Frightened by what she’d heard about the experiences of others who had been robbed or abandoned at the border, my mother turned to my grandmother and declared that she wanted to go back.
“I begged her to go home because I was scared,” my mother now says.
But there would be no going back. That day, in a strange town and a strange house with bunk beds, my mother and her family slept fully clothed, uncertain of what the future held.
At nightfall, they rose to leave with hired guides, lugging anything they could carry, to begin a 15-kilometre walk in fields and swamps. Along the way, they barely escaped the detection of a Soviet army truck that passed them by, flashing their headlights in their direction before speeding off.
When they arrived at a broken bridge over a creek, my grandparents abandoned their few possessions in order to climb across on all fours. My mother left behind her beloved slippers as she was lifted onto my grandfather’s back.
When they finally reached city lights, my grandparents knew they had made it to the Austrian border: The lights illuminated the tears in my grandfather’s eyes.
Canada’s unprecedented contribution
Sixty years later, the Hungarian Revolution of 1956 is a brutal chapter in the history of Communism in Eastern Europe.
It’s also the story of Canada’s unprecedented generosity toward refugees in crisis. In just mere months, the government under then-prime minister Louis St. Laurent gave asylum to approximately 37,000 refugees who fled Hungary. The operation forever changed the way Canada would process refugees fleeing violence or war-torn homelands.
Life in Hungary during the Cold War was “pretty much hell,” says Tibor Lukacs, executive director of the Oral History Project at the Rakoczi Foundation, an organization dedicated to preserving Hungarian cultural traditions in Canada.
“Everything was stifled,” said Lukacs, a refugee himself, who spent two years in an Austrian refugee camp before entering Canada through Pier 21 and resettling in Toronto. “And it made the people become aware that this simply cannot go on.”
Like many citizens of countries under Communist rule, everyone in Hungary lived under a cloud of suspicion. The oppression of a tyrannical empire affected their daily lives.
“The system was so bad, that if they pinned something on you at any time, they would come in the middle of the night … they would knock at the door, and they said, ‘You have five minutes to get your things, you’re coming (with us),’” Lukacs said. “They never said why, how, where.”
Sometimes, families would never see their loved ones again, he said. There was hope for change when young Hungarians, many university students, labourers and intellectuals, held a peaceful demonstration in Budapest on Oct. 23, 1956. Hundreds joined in the demonstration, calling for democracy and for days afterward, it seemed that they may have achieved their much-sought after liberty from an oppressive regime.

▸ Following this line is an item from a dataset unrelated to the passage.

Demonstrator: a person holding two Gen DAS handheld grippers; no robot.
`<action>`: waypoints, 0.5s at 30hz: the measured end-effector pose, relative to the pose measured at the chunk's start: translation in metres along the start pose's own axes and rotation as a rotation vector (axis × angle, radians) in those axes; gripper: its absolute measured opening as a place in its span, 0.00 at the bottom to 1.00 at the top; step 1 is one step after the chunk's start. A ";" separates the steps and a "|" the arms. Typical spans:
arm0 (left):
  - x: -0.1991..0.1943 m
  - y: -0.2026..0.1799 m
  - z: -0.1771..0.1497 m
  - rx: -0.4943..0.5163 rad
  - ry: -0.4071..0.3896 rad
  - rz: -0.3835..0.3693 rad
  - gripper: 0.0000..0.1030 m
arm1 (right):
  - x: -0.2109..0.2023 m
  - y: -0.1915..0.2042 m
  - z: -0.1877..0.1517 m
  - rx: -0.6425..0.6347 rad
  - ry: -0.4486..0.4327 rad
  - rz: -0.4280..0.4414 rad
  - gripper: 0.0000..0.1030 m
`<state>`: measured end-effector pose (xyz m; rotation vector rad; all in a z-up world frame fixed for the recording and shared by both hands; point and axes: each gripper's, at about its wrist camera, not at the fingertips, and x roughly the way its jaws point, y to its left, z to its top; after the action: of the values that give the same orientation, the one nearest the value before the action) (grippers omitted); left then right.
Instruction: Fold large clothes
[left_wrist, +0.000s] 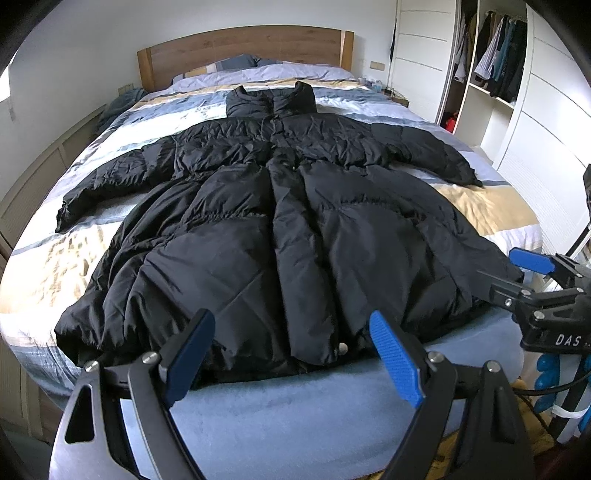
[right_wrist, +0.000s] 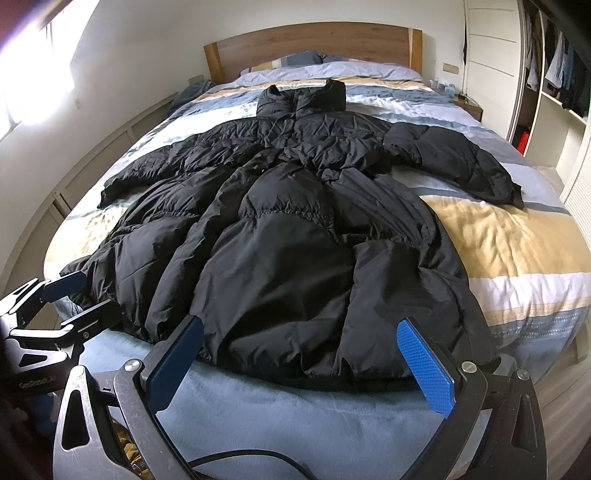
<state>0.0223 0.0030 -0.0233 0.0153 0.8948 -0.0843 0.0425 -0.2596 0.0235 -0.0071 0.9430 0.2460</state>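
Observation:
A long black puffer coat (left_wrist: 280, 221) lies spread flat on the bed, collar toward the headboard, both sleeves stretched out sideways, hem at the near edge. It also shows in the right wrist view (right_wrist: 288, 251). My left gripper (left_wrist: 291, 325) is open and empty, hovering just before the hem near its middle. My right gripper (right_wrist: 299, 332) is open and empty, just before the hem's right part. Each gripper shows in the other's view: the right gripper (left_wrist: 517, 269) at the coat's right hem corner, the left gripper (right_wrist: 74, 295) at the left hem corner.
The bed (left_wrist: 491, 206) has a striped blue, white and tan cover, with a blue blanket (left_wrist: 295, 417) at its foot. A wooden headboard (left_wrist: 243, 48) and pillows are at the far end. An open wardrobe (left_wrist: 491, 66) stands on the right, a panelled wall on the left.

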 end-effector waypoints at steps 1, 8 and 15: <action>0.002 0.000 0.002 0.001 0.003 0.001 0.84 | 0.001 0.000 0.001 -0.001 0.003 0.000 1.00; 0.008 0.002 0.008 -0.001 0.017 0.010 0.84 | 0.008 -0.001 0.006 0.004 0.022 0.003 1.00; 0.007 0.005 0.013 0.001 0.006 0.066 0.84 | 0.010 0.000 0.007 0.001 0.027 0.020 1.00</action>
<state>0.0377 0.0069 -0.0209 0.0461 0.8998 -0.0232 0.0537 -0.2569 0.0195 -0.0002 0.9709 0.2647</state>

But on Nov. 4, in an extraordinary show of force, Soviet tanks rolled into Budapest, effectively crushing the revolt and dimming any hope of change. As the streets of Budapest transformed into an open battlefield, residents did more than lose faith; they began making plans to escape. According to the UN Refugee Agency, from Nov. 4-6, some 10,000 Hungarians streamed into Austria – “Entire classes – even entire schools – began crossing the loosely guarded border,” one document read.
As pictures and footage of a shelled Budapest emerged, the plight of the refugees streaming out of Hungary captured the international community’s attention, including Canada’s.
Lukacs, as well as many Hungarian refugees, credits then-Canadian Immigration Minister Jack Pickersgill for his leadership on the file. According to government documents, on Nov. 6, 1956, Pickersgill ordered the Canadian immigration office in Vienna to assign “top priority” to applications from Hungarians hoping to emigrate to Canada. Weeks later, Pickersgill arranged for the safe passage and processing of Hungarian refugees.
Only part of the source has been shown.